In this case, \(ABCD\) is further a square if and only if it is both a rhombus and a rectangle. It is a rhombus if and only if the two diagonals, \(AC\) and \(BD\), are perpendicular to each other, and a rectangle if and only if the two diagonals, \(AC\) and \(BD\), have equal length.

This is equivalent to \(\bvect {BD}\) being \(\bvect {AC}\) rotated \(90\) degrees anti-clockwise exactly (due to the labelling as defined), and using complex representation (which is equivalent) \[ i(c - a) = (d - b). \]

Flipping the signs on both sides (which is reversible) gives \[ i(a - c) = (b - d) \] as desired.

1. \(X\) is the centre of the square constructed externally along the edge \(PQ\) if and only if \(\bvect {PX}\) is \(\bvect {PQ}\) rotated clockwise by \(45\) degrees and scaled down by a factor of \(\sqrt {2}\). In complex notation, this is equivalent to \[ x - p = (q - p) \cdot \frac {1}{\sqrt {2}} \cdot e^{-i\frac {\pi }{4}}. \]

   But notice that \(e^{-i\frac {\pi }{4}} = \cos \frac {\pi }{4} - i\sin \frac {\pi }{4} = \frac {1}{\sqrt {2}}(1 - i)\), and hence this equation is equivalent to \[ x = \frac {1}{2} (q - p) (1 - i) + p = \frac {(1 + i)p + (1 - i)q}{2}, \] as desired.

2. Similarly, we have \begin {align*} y & = \frac {(1 + i)q + (1 - i)r}{2}, \\ z & = \frac {(1 + i)r + (1 - i)s}{2}, \\ t & = \frac {(1 + i)s + (1 - i)t}{2}. \end {align*}

   \(XYZT\) is a square, if and only if \[ x + z = y + t \] and \[ i(x - z) = y - t. \]

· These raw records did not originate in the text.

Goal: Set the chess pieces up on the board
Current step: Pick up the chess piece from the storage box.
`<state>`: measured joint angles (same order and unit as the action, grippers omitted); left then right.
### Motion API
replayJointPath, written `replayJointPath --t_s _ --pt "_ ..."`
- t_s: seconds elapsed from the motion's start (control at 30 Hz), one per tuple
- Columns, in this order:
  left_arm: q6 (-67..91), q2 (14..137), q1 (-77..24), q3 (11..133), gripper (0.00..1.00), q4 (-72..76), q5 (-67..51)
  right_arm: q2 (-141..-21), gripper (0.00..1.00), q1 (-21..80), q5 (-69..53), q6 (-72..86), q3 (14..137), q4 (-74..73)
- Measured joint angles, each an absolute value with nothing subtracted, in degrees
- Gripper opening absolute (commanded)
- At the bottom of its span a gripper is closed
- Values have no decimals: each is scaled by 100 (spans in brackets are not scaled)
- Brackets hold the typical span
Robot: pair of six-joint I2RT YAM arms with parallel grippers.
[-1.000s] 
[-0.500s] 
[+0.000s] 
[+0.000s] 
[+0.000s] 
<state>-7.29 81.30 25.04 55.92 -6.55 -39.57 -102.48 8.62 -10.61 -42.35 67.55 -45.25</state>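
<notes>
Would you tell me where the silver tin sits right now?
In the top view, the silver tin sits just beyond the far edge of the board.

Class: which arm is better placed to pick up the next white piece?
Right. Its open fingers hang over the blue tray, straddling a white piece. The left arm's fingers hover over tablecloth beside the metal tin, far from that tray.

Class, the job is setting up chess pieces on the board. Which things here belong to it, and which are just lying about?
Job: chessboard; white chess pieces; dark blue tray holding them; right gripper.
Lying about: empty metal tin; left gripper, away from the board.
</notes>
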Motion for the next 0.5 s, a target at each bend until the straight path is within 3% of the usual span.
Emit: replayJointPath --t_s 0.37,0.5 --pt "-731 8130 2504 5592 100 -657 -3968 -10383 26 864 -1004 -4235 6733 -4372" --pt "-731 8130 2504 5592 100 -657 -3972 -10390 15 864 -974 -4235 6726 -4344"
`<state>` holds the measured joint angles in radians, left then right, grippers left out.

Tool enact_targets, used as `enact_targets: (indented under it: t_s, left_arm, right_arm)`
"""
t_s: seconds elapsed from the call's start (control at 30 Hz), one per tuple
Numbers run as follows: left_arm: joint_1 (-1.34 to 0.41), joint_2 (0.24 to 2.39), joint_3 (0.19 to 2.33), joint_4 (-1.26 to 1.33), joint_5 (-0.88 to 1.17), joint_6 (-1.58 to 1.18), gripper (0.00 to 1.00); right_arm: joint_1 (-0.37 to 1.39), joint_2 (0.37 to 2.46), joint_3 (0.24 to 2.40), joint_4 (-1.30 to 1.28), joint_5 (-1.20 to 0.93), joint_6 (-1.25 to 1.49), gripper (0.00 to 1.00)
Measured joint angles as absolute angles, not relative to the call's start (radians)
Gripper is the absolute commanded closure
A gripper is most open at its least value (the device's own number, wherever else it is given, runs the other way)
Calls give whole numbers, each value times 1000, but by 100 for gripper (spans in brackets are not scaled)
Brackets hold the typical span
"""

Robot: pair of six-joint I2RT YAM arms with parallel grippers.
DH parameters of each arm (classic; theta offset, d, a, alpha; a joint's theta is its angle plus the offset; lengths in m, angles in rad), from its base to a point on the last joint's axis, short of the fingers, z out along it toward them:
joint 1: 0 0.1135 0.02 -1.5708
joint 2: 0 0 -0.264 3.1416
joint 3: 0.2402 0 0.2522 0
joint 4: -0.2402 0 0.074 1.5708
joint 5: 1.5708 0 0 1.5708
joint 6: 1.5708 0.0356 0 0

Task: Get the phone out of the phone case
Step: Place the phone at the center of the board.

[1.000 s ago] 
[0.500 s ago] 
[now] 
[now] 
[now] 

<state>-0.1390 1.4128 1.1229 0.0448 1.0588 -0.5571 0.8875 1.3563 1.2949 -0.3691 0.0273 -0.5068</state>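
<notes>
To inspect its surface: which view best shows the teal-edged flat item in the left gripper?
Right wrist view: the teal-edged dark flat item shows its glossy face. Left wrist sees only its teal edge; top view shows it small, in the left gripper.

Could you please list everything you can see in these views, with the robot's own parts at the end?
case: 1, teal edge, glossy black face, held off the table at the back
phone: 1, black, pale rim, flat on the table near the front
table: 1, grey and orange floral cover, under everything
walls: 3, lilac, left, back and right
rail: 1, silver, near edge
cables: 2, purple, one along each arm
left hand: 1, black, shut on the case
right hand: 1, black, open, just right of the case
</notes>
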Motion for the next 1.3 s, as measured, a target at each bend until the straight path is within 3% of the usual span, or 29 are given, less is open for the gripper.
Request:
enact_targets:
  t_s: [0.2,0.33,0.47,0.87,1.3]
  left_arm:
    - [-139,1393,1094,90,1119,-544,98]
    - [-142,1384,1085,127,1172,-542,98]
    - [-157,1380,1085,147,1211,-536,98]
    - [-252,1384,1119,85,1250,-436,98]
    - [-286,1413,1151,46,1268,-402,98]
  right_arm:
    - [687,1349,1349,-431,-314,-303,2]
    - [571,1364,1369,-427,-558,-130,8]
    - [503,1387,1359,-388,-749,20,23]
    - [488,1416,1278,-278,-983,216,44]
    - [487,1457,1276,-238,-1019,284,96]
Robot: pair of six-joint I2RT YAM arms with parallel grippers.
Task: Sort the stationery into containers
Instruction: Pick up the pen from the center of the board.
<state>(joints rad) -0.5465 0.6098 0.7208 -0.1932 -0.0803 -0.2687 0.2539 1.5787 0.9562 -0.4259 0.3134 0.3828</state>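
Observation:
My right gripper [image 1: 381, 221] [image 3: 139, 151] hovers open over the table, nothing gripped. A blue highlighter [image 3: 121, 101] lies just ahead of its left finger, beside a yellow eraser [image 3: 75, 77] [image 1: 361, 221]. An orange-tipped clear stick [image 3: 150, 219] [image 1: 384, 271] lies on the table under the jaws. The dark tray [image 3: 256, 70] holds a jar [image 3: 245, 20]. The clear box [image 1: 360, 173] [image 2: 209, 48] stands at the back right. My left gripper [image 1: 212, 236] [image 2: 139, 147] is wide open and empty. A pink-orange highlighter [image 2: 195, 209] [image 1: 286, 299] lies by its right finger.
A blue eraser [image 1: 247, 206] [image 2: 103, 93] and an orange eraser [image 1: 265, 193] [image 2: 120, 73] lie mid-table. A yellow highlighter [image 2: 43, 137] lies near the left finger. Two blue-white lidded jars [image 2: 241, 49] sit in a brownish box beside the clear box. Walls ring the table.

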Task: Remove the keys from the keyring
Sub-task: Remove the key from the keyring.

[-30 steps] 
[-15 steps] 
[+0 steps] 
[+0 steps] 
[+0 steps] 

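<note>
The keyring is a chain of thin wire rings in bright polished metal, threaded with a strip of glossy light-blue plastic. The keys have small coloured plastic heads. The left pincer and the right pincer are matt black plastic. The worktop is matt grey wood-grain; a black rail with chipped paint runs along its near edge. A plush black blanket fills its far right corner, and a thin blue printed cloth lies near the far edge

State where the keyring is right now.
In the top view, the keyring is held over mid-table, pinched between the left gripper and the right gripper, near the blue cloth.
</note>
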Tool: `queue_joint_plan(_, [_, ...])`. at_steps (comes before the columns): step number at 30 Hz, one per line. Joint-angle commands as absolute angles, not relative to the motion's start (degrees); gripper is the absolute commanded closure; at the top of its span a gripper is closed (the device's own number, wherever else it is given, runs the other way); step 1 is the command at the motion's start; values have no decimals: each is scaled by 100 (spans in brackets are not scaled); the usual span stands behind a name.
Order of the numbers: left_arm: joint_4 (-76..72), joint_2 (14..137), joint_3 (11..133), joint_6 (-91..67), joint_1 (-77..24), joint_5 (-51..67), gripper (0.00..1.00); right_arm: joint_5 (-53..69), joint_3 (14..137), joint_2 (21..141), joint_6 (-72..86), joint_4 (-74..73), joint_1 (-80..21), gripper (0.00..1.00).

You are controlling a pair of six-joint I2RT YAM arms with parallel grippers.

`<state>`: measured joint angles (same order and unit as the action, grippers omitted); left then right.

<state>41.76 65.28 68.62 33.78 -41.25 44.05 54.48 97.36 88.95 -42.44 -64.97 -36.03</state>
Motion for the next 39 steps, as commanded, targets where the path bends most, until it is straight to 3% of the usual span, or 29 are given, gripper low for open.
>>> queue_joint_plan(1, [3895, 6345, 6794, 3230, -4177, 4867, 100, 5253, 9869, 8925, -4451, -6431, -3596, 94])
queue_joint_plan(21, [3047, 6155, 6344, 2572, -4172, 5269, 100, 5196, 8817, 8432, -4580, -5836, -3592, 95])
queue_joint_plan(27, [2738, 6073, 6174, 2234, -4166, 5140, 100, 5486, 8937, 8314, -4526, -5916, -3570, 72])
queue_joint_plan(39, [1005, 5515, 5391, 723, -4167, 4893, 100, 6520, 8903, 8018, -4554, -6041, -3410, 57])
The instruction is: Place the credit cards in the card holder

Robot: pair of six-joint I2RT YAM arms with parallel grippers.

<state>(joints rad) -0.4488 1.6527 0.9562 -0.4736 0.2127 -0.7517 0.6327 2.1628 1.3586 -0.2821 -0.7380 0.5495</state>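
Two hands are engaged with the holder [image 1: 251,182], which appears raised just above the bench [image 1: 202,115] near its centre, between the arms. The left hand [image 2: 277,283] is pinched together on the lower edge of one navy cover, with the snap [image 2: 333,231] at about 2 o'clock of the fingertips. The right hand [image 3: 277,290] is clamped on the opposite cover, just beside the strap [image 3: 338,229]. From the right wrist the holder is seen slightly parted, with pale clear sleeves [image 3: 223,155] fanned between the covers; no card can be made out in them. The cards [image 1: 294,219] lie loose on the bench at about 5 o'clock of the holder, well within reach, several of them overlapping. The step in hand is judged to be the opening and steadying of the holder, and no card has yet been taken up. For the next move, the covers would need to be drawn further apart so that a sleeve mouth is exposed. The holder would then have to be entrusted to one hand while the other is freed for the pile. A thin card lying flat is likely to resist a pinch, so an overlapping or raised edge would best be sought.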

   For the first one, this is equivalent to \[ (1 + i)p + (1 - i)q + (1 + i)r + (1 - i)s = (1 - i)p + (1 + i)q + (1 - i)r + (1 + i)s, \] which is equivalent to \[ p + r = q + s, \] which is equivalent to \(PQRS\) being a parallelogram.

   For the second one, this is equivalent to \[ i \cdot \left ((1 + i)p + (1 - i)q - (1 + i)r - (1 - i)s\right ) = -(1 - i)p + (1 + i)q + (1 - i)r - (1 + i)s, \] which is equivalent to \[ -(1 + i)p + (1 + i)q + (1 - i) r -(1 + i)s = -(1 - i)p + (1 + i)q + (1 - i)r - (1 + i)s, \] which is trivially true.

   This shows that \(XYZT\) being square is equivalent to \(PQRS\) being a parallelogram as desired.